Problem statement: The data must be returned in full, with no character altered.

Data provided:
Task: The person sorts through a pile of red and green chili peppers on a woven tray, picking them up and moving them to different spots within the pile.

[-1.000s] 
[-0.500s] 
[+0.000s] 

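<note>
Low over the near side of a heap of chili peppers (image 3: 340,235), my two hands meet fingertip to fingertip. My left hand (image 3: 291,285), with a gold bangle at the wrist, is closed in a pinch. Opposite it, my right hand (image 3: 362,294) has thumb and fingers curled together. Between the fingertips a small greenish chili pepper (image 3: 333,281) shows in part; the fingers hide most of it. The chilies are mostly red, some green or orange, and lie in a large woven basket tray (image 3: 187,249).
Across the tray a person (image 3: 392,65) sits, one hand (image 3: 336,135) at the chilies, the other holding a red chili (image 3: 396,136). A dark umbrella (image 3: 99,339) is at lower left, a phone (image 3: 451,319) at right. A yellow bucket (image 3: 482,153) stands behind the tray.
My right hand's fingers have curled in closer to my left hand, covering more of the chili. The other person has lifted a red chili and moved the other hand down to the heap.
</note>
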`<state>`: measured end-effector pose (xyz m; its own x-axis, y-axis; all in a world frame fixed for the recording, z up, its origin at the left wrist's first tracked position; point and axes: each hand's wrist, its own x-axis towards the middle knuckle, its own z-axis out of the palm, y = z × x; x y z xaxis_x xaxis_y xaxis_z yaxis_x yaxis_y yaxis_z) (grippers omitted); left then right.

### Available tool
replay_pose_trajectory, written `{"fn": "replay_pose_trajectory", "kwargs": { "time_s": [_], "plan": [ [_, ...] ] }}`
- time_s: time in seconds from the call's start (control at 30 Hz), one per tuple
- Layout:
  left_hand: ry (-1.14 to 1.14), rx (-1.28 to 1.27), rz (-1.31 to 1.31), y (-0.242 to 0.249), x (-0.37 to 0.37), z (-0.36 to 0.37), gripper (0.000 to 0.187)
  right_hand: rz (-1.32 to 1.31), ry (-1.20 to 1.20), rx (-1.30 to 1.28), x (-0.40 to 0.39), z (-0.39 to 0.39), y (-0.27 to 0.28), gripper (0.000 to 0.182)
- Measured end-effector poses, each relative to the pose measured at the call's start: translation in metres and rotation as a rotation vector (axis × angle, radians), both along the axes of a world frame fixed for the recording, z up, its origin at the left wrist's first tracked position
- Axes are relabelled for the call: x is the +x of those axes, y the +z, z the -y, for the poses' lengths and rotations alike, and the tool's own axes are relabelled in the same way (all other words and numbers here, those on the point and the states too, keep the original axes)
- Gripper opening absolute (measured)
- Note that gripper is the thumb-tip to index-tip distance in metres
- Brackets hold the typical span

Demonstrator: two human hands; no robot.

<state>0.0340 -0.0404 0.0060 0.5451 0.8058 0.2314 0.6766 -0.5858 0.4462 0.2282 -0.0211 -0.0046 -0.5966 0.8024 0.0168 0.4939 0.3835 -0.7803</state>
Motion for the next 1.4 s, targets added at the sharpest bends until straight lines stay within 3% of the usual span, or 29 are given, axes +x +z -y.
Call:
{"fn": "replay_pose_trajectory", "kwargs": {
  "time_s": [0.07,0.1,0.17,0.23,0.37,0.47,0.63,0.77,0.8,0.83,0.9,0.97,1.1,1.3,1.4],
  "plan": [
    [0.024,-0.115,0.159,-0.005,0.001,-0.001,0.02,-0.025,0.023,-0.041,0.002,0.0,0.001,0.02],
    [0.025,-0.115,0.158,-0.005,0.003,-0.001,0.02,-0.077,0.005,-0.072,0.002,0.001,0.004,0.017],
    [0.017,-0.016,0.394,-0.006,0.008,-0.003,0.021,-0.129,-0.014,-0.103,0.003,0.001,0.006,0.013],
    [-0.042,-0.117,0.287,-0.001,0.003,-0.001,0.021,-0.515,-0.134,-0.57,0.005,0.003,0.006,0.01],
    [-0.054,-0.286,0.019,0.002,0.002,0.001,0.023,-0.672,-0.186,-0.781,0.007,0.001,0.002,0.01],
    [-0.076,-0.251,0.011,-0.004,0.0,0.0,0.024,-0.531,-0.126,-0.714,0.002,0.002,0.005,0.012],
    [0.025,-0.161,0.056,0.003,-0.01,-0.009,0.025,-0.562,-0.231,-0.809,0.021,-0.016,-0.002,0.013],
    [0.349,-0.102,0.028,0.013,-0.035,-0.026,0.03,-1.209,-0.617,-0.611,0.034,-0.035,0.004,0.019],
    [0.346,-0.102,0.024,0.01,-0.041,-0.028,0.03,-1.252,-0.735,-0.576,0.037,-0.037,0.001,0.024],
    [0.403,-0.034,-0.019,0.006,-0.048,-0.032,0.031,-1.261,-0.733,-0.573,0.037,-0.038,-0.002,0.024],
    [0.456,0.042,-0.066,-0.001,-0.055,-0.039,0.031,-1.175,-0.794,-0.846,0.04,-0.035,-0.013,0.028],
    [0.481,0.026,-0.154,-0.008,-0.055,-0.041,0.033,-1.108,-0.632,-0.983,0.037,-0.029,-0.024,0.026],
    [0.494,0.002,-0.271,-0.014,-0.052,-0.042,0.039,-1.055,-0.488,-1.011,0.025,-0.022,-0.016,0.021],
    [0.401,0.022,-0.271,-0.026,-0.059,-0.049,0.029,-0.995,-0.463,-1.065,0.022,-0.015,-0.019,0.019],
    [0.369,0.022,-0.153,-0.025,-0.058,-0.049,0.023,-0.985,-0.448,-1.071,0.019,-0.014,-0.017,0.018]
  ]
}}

Output of the exercise:
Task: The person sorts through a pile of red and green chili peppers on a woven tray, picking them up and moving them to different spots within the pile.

[-1.000s] 
[-0.500s] 
[+0.000s] 

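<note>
Low over the near side of a heap of chili peppers (image 3: 340,235), my two hands meet fingertip to fingertip. My left hand (image 3: 291,285), with a gold bangle at the wrist, is closed in a pinch. Opposite it, my right hand (image 3: 362,294) has thumb and fingers curled together. Between the fingertips a small greenish chili pepper (image 3: 333,281) shows in part; the fingers hide most of it. The chilies are mostly red, some green or orange, and lie in a large woven basket tray (image 3: 187,249).
Across the tray a person (image 3: 392,65) sits, one hand (image 3: 336,135) at the chilies, the other holding a red chili (image 3: 396,136). A dark umbrella (image 3: 99,339) is at lower left, a phone (image 3: 451,319) at right. A yellow bucket (image 3: 482,153) stands behind the tray.
My right hand's fingers have curled in closer to my left hand, covering more of the chili. The other person has lifted a red chili and moved the other hand down to the heap.
</note>
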`<state>`: measured end-effector pose (xyz m; its own x-axis, y-axis; all in a world frame fixed for the recording, z up, its origin at the left wrist's first tracked position; point and axes: each hand's wrist, its own x-axis towards the middle knuckle, its own z-axis out of the palm, y = z × x; x y z xaxis_x xaxis_y xaxis_z yaxis_x yaxis_y yaxis_z) (grippers omitted); left then right.

### Available tool
replay_pose_trajectory, written `{"fn": "replay_pose_trajectory", "kwargs": { "time_s": [_], "plan": [ [_, ...] ] }}`
- time_s: time in seconds from the call's start (control at 30 Hz), one per tuple
- Layout:
  left_hand: ry (-1.14 to 1.14), rx (-1.28 to 1.27), rz (-1.31 to 1.31), y (-0.242 to 0.249), x (-0.37 to 0.37), z (-0.36 to 0.37), gripper (0.000 to 0.187)
  right_hand: rz (-1.32 to 1.31), ry (-1.20 to 1.20), rx (-1.30 to 1.28), x (-0.40 to 0.39), z (-0.39 to 0.39), y (-0.27 to 0.28), gripper (0.000 to 0.182)
- Measured end-effector poses, each relative to the pose measured at the call's start: translation in metres and rotation as a rotation vector (axis × angle, radians), both along the axes of a world frame fixed for the recording, z up, its origin at the left wrist's first tracked position
- Axes are relabelled for the call: x is the +x of those axes, y the +z, z the -y, for the poses' lengths and rotations alike, and the tool's own axes are relabelled in the same way (all other words and numbers here, those on the point and the states too, keep the original axes)
- Gripper opening absolute (measured)
- Note that gripper is the thumb-tip to index-tip distance in metres
- Brackets hold the typical span

Demonstrator: two human hands; no robot.

<state>0.0340 -0.0404 0.0060 0.5451 0.8058 0.2314 0.6766 -0.5858 0.4462 0.2282 -0.0211 -0.0046 -0.5966 0.8024 0.0168 0.4939 0.3835 -0.7803</state>
Motion for the next 1.4 s, targets added at the sharpest bends until straight lines stay within 3% of the usual span, or 29 are given, axes +x +z -y.
Call:
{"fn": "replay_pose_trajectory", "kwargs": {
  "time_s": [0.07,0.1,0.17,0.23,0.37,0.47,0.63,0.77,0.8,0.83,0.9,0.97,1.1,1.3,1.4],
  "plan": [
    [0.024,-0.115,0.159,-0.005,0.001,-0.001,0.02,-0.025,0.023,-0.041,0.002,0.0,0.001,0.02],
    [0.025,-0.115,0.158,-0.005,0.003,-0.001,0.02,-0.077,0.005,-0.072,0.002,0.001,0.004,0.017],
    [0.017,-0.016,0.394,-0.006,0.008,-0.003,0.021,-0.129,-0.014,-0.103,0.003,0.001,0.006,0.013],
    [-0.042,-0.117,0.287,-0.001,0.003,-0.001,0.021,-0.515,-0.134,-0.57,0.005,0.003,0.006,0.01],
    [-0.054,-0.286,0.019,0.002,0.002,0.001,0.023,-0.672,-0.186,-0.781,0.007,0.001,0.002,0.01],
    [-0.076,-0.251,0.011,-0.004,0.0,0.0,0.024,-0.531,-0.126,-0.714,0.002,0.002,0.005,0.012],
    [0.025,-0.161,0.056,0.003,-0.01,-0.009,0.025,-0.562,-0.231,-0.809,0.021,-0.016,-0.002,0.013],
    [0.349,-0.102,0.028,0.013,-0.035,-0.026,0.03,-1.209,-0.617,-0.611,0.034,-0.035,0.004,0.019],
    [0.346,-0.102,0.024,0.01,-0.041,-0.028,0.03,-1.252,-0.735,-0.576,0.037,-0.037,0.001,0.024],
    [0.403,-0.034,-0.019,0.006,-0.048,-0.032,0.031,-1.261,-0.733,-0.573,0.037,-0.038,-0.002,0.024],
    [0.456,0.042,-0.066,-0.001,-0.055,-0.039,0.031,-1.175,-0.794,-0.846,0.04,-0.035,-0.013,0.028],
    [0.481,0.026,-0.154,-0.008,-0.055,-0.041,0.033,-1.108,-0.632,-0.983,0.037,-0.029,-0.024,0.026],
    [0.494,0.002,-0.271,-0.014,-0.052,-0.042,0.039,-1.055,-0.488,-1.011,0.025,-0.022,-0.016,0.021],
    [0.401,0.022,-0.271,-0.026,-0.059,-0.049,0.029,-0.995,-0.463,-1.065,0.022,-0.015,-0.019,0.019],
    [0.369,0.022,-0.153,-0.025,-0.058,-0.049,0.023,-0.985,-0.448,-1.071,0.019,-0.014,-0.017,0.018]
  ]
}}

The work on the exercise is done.